▸ Activity:
The listing below holds pictures; exclude them. Return exactly the lines from the one with "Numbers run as" through the one with "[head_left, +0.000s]".

(Beginning of Records shown)

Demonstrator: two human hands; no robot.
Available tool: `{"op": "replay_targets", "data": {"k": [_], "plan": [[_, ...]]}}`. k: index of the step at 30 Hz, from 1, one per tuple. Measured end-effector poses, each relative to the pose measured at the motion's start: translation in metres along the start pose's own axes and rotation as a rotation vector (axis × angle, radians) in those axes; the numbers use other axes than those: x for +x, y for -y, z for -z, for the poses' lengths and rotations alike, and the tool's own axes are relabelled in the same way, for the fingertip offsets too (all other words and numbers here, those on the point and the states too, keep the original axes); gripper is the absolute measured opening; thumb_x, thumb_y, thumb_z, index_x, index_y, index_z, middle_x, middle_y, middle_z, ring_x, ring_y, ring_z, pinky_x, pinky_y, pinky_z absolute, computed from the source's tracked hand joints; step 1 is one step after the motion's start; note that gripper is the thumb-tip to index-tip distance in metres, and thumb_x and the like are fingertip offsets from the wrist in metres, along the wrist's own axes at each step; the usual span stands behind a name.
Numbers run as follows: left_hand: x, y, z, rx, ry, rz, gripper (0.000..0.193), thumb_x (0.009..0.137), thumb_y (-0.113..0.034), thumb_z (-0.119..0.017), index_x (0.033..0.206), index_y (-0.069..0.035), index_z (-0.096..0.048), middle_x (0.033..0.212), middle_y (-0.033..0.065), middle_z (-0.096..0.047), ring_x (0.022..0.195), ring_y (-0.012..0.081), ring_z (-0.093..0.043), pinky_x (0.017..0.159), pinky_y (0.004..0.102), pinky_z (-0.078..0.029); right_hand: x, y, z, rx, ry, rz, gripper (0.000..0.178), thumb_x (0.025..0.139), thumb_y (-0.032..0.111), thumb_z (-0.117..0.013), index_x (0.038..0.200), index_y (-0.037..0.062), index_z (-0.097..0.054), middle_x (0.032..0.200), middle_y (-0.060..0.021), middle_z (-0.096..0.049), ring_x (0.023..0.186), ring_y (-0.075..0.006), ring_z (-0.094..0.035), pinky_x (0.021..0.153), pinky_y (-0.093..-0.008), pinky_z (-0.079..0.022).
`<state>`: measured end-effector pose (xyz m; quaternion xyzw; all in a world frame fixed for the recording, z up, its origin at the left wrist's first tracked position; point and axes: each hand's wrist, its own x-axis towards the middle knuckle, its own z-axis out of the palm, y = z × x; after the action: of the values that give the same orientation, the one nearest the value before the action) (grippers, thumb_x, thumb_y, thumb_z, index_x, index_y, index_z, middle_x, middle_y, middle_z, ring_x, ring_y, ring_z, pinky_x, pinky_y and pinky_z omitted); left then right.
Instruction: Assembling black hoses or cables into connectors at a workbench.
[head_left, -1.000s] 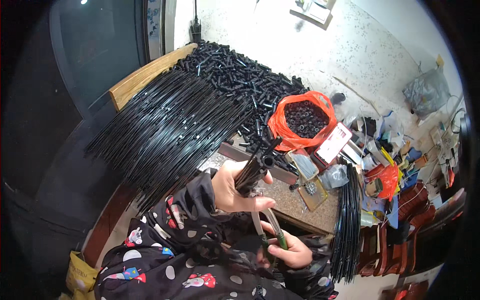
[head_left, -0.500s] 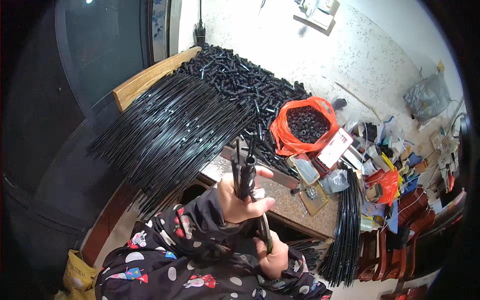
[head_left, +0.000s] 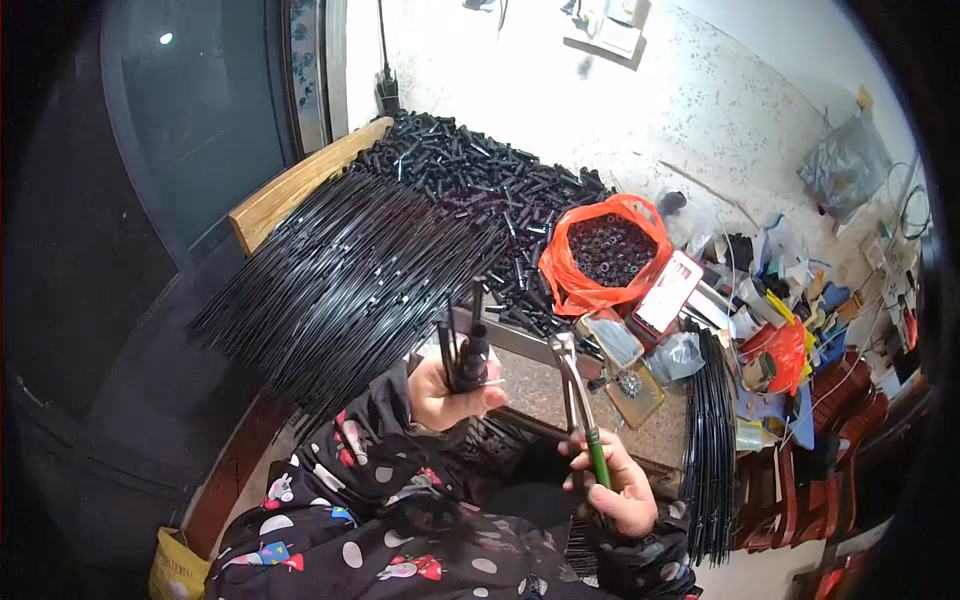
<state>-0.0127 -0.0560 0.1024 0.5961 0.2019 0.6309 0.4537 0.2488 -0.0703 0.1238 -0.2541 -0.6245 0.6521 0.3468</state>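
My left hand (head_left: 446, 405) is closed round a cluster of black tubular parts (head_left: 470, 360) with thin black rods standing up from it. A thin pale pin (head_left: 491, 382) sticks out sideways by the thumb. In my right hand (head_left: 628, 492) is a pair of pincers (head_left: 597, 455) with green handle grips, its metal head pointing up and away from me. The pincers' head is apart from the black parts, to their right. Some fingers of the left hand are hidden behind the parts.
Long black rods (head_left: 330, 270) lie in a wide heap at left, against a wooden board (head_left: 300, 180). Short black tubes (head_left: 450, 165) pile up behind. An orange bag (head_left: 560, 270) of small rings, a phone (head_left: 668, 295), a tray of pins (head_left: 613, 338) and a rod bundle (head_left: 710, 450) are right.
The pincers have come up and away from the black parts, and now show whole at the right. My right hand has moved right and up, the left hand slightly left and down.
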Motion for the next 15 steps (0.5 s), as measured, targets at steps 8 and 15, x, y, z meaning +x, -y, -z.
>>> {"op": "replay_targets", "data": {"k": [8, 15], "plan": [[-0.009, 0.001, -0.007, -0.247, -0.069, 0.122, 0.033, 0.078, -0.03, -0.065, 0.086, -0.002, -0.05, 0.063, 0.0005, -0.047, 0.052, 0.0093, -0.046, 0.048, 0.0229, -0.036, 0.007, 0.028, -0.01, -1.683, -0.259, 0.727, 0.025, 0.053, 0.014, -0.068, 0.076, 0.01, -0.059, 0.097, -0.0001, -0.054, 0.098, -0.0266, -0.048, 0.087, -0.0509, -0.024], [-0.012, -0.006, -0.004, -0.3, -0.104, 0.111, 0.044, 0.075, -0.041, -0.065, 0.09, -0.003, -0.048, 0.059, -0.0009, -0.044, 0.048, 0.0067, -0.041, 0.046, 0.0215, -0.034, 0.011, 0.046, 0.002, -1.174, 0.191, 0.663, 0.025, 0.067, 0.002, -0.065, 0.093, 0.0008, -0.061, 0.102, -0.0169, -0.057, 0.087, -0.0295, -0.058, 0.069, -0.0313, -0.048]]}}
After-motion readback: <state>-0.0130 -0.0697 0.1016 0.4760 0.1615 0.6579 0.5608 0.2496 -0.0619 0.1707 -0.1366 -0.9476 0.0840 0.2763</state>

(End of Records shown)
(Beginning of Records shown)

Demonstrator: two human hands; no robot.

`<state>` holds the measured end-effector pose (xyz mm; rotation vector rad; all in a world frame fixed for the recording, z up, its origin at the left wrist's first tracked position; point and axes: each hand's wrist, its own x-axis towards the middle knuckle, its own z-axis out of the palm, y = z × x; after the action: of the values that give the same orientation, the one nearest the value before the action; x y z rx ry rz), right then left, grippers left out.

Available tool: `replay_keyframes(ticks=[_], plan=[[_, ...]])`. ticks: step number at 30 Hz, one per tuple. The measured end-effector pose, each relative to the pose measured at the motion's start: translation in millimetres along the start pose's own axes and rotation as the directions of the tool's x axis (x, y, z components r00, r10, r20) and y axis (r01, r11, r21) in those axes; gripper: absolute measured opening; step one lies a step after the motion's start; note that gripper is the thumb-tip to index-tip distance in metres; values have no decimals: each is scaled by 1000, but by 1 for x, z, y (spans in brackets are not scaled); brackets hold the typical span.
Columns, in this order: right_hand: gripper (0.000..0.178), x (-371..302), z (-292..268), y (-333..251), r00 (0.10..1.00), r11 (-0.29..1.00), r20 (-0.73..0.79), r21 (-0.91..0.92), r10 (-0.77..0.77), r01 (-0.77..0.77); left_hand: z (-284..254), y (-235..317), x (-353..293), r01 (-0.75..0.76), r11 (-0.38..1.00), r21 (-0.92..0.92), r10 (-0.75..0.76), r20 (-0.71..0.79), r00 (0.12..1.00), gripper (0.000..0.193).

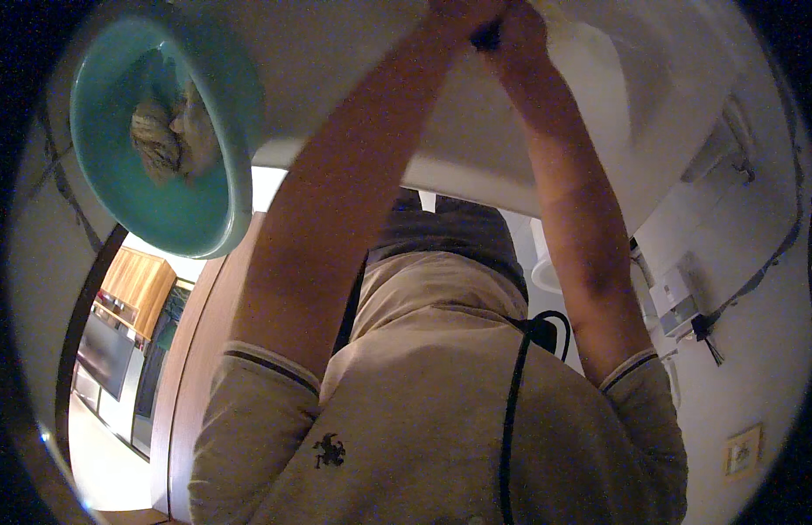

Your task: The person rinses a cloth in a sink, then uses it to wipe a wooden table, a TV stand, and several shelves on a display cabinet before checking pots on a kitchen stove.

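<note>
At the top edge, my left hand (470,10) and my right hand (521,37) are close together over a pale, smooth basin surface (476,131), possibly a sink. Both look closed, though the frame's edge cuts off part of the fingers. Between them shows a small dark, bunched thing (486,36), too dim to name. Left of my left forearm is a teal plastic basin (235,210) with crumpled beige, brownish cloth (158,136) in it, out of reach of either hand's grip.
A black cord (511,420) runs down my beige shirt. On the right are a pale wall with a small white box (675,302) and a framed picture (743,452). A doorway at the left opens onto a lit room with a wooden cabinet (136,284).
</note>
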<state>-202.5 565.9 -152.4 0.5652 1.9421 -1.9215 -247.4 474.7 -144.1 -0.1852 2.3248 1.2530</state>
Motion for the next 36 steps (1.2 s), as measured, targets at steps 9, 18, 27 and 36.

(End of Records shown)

▸ Exercise answer:
Numbers run as follows: left_hand: x, y, z, rx, ry, rz, gripper (0.000..0.193), thumb_x (0.009..0.137), thumb_y (-0.113..0.034), thumb_z (-0.119..0.017), index_x (0.033..0.206), index_y (-0.069..0.035), index_z (-0.096..0.048), middle_x (0.033..0.212), middle_y (-0.033..0.065), middle_z (-0.096..0.047), ring_x (0.022..0.195), ring_y (-0.012..0.081), ring_z (-0.093..0.043), pinky_x (0.017..0.159), pinky_y (0.004..0.102), pinky_z (-0.078..0.029); right_hand: x, y, z, rx, ry, rz, gripper (0.000..0.178), thumb_x (0.025..0.139), thumb_y (-0.032..0.111), thumb_z (-0.117..0.013), index_x (0.038..0.200), index_y (-0.037..0.062), index_z (-0.097..0.054), middle_x (0.032..0.200), middle_y (-0.060..0.021), middle_z (-0.096..0.049), ring_x (0.023..0.186), ring_y (-0.075..0.006), ring_z (-0.094..0.035), pinky_x (0.021..0.153), pinky_y (-0.093..-0.008), pinky_z (-0.079..0.022).
`<state>`: measured end-effector pose (xyz m; quaternion xyzw; all in a world frame fixed for the recording, z up, its origin at the left wrist's first tracked position; point and axes: each hand's wrist, its own x-axis towards the middle knuckle, its own z-axis out of the palm, y = z × x; after the action: of the values that give the same orientation, the one nearest the value before the action) (grippers, thumb_x, thumb_y, thumb_z, index_x, index_y, index_z, middle_x, middle_y, middle_z, ring_x, ring_y, ring_z, pinky_x, pinky_y and pinky_z omitted); left then right.
Instruction: Assembling black hoses or cables into connectors at a workbench.
[head_left, -1.000s] 
[head_left, -0.500s] 
[head_left, +0.000s] 

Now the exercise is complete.